Required work -> Below are some entries. Copy each line that holds the string "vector".

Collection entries
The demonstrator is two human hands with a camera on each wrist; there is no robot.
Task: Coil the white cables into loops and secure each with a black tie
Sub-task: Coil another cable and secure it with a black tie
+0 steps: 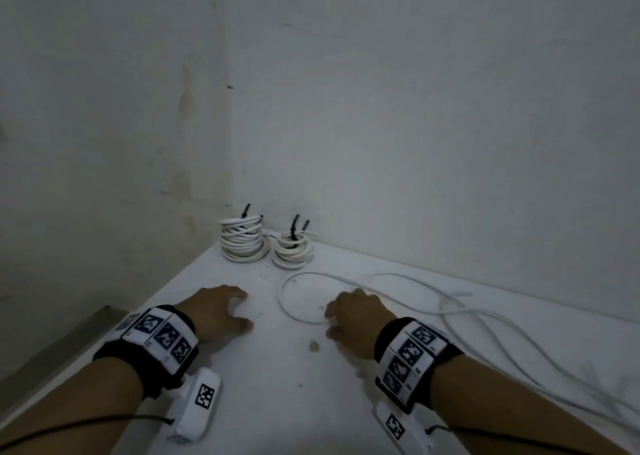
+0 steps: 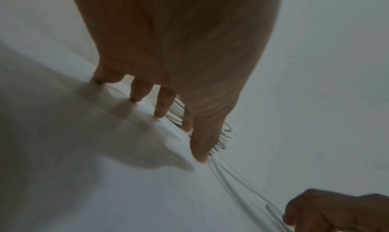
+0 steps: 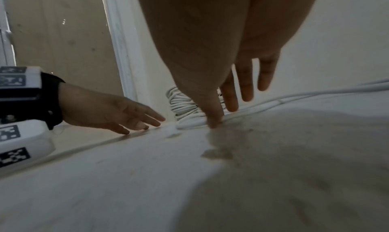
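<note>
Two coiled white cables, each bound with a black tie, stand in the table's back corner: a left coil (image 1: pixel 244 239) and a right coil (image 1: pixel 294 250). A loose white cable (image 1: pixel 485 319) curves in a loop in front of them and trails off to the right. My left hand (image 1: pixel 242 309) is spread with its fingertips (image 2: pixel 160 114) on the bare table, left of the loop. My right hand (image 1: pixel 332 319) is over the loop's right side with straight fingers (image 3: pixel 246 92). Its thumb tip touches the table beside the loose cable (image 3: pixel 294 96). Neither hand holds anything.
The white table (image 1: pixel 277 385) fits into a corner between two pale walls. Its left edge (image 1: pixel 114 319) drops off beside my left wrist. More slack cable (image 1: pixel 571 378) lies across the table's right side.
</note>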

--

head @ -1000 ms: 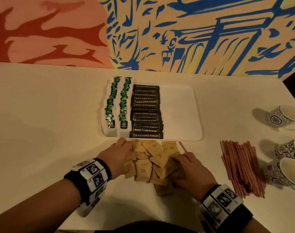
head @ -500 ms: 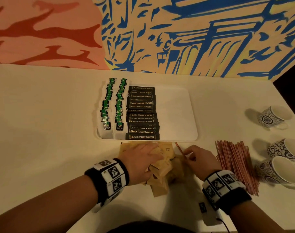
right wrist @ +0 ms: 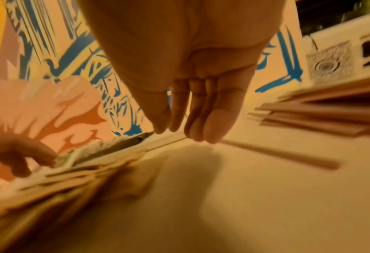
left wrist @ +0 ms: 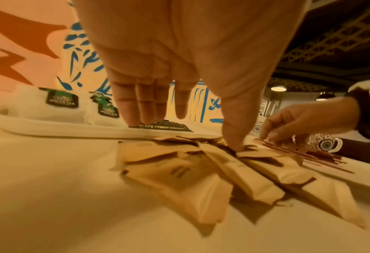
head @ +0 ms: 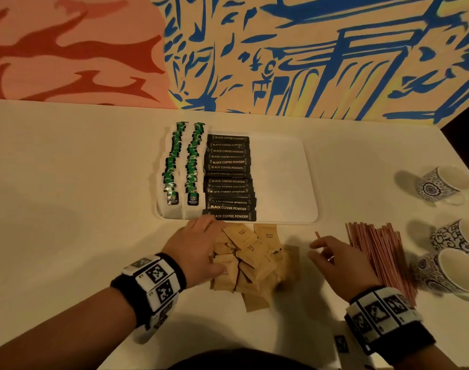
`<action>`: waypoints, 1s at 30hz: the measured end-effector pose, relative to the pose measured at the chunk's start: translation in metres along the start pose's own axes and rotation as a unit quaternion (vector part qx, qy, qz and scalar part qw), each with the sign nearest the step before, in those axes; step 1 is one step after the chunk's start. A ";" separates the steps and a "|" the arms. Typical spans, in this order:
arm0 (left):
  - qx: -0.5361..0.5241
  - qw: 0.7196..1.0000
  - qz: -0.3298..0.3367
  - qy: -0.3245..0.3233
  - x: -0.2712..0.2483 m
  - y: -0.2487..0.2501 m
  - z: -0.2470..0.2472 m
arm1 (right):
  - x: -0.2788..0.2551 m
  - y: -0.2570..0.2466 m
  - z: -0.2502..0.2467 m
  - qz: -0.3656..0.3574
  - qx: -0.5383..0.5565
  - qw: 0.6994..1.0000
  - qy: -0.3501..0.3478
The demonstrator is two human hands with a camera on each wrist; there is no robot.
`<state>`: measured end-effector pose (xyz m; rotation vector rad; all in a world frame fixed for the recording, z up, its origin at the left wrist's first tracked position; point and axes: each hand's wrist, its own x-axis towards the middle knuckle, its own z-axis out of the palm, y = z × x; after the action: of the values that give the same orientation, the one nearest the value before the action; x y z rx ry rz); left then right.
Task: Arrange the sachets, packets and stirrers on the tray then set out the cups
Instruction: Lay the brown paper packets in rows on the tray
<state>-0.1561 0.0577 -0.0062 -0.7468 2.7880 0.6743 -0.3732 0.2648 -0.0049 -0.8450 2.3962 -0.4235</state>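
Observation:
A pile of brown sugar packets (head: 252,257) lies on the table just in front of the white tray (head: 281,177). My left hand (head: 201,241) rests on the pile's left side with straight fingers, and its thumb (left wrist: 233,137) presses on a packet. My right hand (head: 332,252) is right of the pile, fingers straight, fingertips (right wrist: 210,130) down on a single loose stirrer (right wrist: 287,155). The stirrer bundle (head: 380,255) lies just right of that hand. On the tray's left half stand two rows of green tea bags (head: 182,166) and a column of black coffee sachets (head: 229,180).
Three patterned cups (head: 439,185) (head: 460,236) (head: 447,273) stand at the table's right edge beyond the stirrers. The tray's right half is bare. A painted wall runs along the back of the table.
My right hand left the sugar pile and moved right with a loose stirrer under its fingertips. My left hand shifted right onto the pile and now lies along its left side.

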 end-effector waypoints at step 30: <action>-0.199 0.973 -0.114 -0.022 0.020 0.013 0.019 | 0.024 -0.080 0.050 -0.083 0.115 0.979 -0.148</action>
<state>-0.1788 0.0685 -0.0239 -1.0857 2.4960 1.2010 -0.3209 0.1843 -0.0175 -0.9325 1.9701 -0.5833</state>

Exercise response ->
`<action>`: waypoints, 1s at 30hz: the measured end-effector pose, relative to the pose measured at the chunk's start: translation in metres along the start pose's own axes and rotation as a unit quaternion (vector part qx, qy, qz and scalar part qw), each with the sign nearest the step before, in those axes; step 1 is one step after the chunk's start. A ";" separates the steps and a "|" the arms. Typical spans, in this order:
`<state>`: measured end-effector pose (xyz m; rotation vector rad; all in a world frame fixed for the recording, z up, its origin at the left wrist's first tracked position; point and axes: each hand's wrist, its own x-axis towards the middle knuckle, its own z-axis out of the palm, y = z × x; after the action: of the values that give the same orientation, the one nearest the value before the action; x y z rx ry rz); left then right.

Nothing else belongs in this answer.